= List of Staffordshire boundary changes =

Boundary changes affecting the English county of Staffordshire:

- 1844: The Counties (Detached Parts) Act 1844 (7 & 8 Vict. c. 61) transferred two parishes from, and part of a township to, the county.
- 1888: Those parts of the town of Tamworth lying in Warwickshire, and those parts of Burton upon Trent lying in Derbyshire were ceded to Staffordshire by section 50 of the Local Government Act 1888 (51 & 52 Vict. c. 41). Lichfield ceased to be a county in its own right.
- 1891: Harborne became part of the county borough of Birmingham and thus transferred from Staffordshire to Warwickshire by the City of Birmingham Order 1891 confirmed by the Local Government Board's Provisional Order Confirmation (No. 13) Act 1891 (54 & 55 Vict. c. clxi).
- 1895: a small section containing the villages of Shatterford and Upper Arley was transferred to Worcestershire, by the County of Worcester (Dowles and Upper Arley) Order 1895 confirmed by the Local Government Board's Provisional Orders Confirmation (No. 5) Act 1895 (58 & 59 Vict. c. lxxxvi).
- 1911: Handsworth became part of Birmingham, then in Warwickshire, by the Local Government Board's Provisional Order (1910) Confirmation (No. 13) Act 1911 (1 & 2 Geo. 5. c. xxxvi).
- 1928: Perry Barr was ceded to Warwickshire, also as part of Birmingham, by the Birmingham Extension Act 1928.
- 1966: Smethwick and Rowley Regis became part of Worcestershire, as components of the newly formed borough of Warley. Dudley was ceded from Worcestershire, having absorbed the Staffordshire towns of Sedgley, Coseley and Brierley Hill into its local authority.
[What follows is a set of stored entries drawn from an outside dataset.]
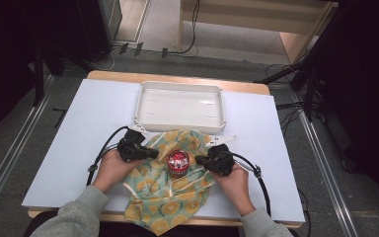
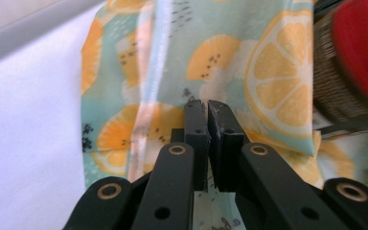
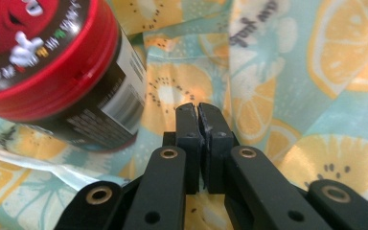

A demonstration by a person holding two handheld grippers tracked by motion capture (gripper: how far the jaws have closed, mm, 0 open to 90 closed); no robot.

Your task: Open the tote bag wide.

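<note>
A red-lidded jar [image 1: 177, 163] is stood on the fruit-print cloth [image 1: 170, 207] on the table [image 1: 79, 148], flanked by the left tool [image 1: 153, 153] and right tool [image 1: 198, 159], both closed on nothing

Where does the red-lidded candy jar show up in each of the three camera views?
High view: the jar stands at lower centre on the fruit-print cloth, between the two grippers.
Left gripper view: at the right edge, upper part, blurred.
Right gripper view: upper left, lid facing the camera.
Shared landmark: the fruit-print cloth beneath it.
</note>
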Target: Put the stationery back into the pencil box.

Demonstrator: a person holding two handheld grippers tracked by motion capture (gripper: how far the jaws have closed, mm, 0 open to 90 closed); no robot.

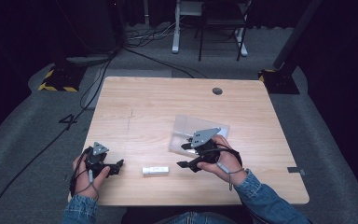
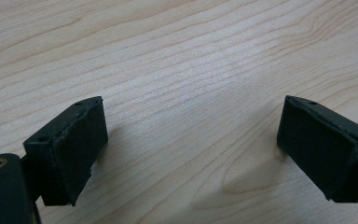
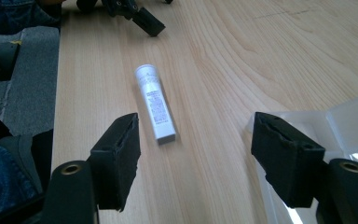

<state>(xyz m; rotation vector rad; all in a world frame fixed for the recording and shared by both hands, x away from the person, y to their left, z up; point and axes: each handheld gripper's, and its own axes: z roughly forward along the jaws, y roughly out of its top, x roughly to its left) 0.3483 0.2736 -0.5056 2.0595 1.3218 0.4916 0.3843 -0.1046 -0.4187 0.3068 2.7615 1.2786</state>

- 1974: Under the Local Government Act 1972 (c. 70), Dudley, Wolverhampton, Walsall and West Bromwich (plus Warley and Birmingham) became part of the newly formed West Midlands County.
- 1994: The western/southern shores of Chasewater, were acquired from the West Midlands, transferring from the Walsall local authority into Lichfield District Council.